胆膵疾患における超音波内視鏡検査

慢性膵炎と膵癌の鑑別は臨床的に困難な問題の一つであり.特に慢性膵炎を基盤として発生する膵腫瘍は画像診断による早期発見が困難なことが多く.EUSや超音波内視鏡ガイド下微細針吸引術(EUS-FNA)の診断感度や精度には未だ議論の余地がある。 造影EUS(CE-EUS)や新しい画像解析システムなど様々な方法を用いることで膵癌の検出率が向上することを報告する研究者もおり.特にRAW画像の生データ再画像化法の応用は注目される。 慢性膵炎10例.膵癌28例を対象とし.EUS/EUS-FNAと比較して.再画像化は慢性膵炎.膵癌の診断に大きなメリットがあり.炎症実質内の占拠病巣の発見が容易で.腫瘍境界も明瞭になること.欠点は画像化に後解析が必要で.リアルタイムの動態検出には使用できないことであった。 メイヨー病院の研究者は.膵臓癌の治療におけるゲムシタビンの腫瘍内注入に超音波内視鏡ガイド下細針注射法(EUS-FNI)を使用した経験を紹介した。
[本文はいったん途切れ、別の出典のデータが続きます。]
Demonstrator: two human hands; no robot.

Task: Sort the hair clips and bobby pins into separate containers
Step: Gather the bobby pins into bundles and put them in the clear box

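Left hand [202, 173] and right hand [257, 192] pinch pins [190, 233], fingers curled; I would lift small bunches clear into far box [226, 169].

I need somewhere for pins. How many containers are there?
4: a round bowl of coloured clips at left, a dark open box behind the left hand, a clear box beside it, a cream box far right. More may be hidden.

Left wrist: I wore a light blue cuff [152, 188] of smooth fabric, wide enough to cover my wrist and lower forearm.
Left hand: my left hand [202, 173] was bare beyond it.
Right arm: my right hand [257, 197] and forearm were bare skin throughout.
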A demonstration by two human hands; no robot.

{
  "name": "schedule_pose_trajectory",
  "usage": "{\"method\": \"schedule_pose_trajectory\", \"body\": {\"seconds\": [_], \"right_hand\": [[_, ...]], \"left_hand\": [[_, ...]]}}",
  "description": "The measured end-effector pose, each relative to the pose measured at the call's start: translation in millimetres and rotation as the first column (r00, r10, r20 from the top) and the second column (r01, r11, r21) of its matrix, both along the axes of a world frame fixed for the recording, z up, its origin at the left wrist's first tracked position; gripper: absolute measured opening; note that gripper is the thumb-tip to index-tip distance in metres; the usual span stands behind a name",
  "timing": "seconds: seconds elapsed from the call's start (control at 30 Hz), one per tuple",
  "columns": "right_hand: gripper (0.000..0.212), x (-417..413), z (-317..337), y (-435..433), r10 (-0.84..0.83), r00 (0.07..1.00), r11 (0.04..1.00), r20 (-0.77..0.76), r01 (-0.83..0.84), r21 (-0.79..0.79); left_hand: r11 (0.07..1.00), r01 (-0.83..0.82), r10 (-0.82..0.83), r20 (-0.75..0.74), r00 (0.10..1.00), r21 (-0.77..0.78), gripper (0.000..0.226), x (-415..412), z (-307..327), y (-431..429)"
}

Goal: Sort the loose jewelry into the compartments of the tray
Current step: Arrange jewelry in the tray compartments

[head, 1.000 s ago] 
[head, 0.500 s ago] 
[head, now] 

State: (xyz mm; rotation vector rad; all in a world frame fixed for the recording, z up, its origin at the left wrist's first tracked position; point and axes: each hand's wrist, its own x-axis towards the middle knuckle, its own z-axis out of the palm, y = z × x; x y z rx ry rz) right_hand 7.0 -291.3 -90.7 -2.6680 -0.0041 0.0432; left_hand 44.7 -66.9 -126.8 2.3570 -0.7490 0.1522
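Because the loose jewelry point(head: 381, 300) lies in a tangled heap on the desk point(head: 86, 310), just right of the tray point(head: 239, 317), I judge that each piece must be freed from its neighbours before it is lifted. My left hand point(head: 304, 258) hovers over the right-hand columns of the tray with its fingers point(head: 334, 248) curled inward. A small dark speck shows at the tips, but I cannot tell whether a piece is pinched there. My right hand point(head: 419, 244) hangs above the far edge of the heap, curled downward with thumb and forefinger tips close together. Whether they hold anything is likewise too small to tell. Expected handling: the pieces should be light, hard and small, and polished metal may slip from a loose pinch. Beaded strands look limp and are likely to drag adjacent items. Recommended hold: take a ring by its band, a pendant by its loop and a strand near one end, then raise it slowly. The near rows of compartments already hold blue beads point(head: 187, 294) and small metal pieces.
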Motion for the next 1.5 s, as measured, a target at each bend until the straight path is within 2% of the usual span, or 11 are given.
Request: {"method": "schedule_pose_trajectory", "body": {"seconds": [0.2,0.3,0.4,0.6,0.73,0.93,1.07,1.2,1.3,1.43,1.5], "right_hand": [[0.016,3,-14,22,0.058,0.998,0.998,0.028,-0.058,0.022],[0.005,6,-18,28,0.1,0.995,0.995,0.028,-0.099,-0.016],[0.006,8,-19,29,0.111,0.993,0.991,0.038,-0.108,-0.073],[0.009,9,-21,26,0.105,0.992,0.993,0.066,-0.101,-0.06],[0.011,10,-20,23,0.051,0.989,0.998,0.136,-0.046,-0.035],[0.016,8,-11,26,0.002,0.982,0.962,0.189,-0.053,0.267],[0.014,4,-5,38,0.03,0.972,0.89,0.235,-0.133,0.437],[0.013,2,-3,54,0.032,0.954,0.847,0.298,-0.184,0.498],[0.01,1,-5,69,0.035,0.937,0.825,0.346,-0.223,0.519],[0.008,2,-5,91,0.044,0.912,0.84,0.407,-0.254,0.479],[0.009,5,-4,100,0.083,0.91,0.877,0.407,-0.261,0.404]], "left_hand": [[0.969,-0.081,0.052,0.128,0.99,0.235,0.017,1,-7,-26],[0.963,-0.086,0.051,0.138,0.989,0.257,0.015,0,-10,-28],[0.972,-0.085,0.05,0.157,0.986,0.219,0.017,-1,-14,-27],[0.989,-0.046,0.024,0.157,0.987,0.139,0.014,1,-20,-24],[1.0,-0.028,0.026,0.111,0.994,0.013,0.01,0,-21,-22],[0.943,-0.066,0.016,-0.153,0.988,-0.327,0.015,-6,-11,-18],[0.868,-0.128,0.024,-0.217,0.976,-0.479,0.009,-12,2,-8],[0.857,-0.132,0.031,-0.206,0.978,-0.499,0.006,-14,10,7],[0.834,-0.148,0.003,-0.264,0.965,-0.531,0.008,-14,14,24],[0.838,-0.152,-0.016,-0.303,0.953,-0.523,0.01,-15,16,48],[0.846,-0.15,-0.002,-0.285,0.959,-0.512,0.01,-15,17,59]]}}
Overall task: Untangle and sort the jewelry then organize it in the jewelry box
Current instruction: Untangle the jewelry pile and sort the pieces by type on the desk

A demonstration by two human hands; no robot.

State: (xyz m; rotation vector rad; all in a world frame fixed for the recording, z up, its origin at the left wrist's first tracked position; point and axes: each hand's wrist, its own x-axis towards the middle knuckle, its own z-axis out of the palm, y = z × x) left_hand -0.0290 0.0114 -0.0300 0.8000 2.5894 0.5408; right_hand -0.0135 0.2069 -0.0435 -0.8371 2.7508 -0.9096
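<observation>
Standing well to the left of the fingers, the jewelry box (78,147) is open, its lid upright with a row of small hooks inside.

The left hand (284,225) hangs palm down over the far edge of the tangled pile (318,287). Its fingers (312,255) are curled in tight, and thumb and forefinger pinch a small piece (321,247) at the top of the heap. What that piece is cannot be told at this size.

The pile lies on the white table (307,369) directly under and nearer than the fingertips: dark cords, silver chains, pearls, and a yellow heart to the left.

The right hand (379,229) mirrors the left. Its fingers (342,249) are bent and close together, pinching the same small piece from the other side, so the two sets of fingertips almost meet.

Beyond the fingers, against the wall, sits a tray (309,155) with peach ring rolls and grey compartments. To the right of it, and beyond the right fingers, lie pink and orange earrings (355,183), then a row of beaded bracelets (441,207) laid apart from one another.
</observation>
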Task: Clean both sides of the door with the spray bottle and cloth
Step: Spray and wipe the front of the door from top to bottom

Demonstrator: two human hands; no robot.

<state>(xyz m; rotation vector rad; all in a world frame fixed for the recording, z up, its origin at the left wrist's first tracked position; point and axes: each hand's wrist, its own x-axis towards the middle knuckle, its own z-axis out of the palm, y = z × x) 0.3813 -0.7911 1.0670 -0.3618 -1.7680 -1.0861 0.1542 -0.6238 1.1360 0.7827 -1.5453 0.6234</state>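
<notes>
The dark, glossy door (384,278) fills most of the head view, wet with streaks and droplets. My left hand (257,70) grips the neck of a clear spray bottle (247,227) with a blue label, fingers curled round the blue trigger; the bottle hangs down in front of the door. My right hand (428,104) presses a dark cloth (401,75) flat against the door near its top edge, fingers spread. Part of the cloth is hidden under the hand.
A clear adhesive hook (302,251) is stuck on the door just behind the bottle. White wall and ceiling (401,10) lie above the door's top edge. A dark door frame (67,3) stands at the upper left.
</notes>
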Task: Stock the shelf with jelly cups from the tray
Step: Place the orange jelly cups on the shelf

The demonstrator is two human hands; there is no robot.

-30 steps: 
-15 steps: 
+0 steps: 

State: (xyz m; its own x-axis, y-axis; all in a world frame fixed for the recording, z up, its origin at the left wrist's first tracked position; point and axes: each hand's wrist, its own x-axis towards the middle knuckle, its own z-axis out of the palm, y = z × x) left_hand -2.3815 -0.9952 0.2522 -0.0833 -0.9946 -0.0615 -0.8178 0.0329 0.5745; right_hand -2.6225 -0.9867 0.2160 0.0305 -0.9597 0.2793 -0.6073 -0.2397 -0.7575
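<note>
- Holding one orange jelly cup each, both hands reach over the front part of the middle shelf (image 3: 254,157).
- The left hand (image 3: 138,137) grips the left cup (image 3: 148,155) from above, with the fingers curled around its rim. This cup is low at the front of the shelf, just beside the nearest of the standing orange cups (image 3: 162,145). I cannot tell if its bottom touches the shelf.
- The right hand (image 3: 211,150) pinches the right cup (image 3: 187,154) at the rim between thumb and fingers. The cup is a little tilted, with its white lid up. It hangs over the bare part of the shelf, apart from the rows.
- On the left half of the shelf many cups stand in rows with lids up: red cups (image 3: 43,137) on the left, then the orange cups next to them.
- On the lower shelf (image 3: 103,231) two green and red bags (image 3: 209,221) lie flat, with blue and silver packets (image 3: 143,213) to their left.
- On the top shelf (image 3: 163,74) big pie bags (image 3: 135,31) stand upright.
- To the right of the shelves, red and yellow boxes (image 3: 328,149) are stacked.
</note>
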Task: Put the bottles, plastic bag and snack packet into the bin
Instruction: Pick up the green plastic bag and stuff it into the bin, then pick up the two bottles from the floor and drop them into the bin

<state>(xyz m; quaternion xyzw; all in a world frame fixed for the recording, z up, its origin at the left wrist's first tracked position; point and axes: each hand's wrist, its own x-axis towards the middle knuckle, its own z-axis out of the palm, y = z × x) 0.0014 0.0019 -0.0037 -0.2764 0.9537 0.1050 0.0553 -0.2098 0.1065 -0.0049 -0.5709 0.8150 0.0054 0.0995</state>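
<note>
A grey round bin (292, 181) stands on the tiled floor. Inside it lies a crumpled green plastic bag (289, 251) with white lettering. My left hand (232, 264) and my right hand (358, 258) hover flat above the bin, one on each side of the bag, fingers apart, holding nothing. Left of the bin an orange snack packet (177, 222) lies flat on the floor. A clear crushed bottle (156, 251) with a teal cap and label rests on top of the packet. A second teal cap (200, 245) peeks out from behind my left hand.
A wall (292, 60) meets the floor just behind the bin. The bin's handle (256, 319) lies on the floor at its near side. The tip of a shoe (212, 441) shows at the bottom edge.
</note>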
この研究では.進行性膵臓癌(ステージIII/IV)の患者計34例を対象とし.注入量は平均2.5ml(40mg/ml).注入4~14日後に従来の化学療法を行った。 この予備的研究は.ゲムシタビンの腫瘍内注入が腫瘍の病期を効果的に縮小させ.生存期間の延長に役立つ可能性があると結論づけている。 Giovannini教授は.37人の胆管閉塞患者における小型共焦点プローブの診断的価値を報告し.超音波ガイド下共焦点内視鏡検査(EUS-CM)の実行可能性が動物実験で確認された。 また今回の学会では.膵胆道リンパ節や縦隔リンパ節などの占拠性病変の7症例にこの手技を適用したことも報告された。 19Gの穿刺針でEUS-FNAを行い組織を採取した後.共焦点ミニプローブを腫瘍内に留置し.EUS-FNAの組織学的結果と比較することで.腫瘍の種類や腫大リンパ節の性状を同定するEUS-CMの価値が明らかになった。 EUSは膵嚢胞性疾患の診断と管理.経過観察において非常に重要な役割を担っており.特にEUS-FNAを用いて嚢胞液や固形組織を採取することは.病変の性質を明らかにするのに役立つ。 直径2cm以上の膵嚢胞性病変に穿刺を行い.約0.5mlの嚢胞液を採取して解析し.16種類の関連するマイクロRNA(miRNA)の発現を測定した研究者もおり.嚢胞液中の関連するmiRNAの発現の違いが.膵管内乳頭粘液性新生物(IPMN)や粘液性嚢胞性新生物(MCN)など性質の異なる膵嚢胞性病変の同定に役立つ可能性が示された。 の病変の特異性を明らかにすることはできないが.本研究のサンプルサイズは小さく.選択されたmiRNAの特異性の検討はこれからである。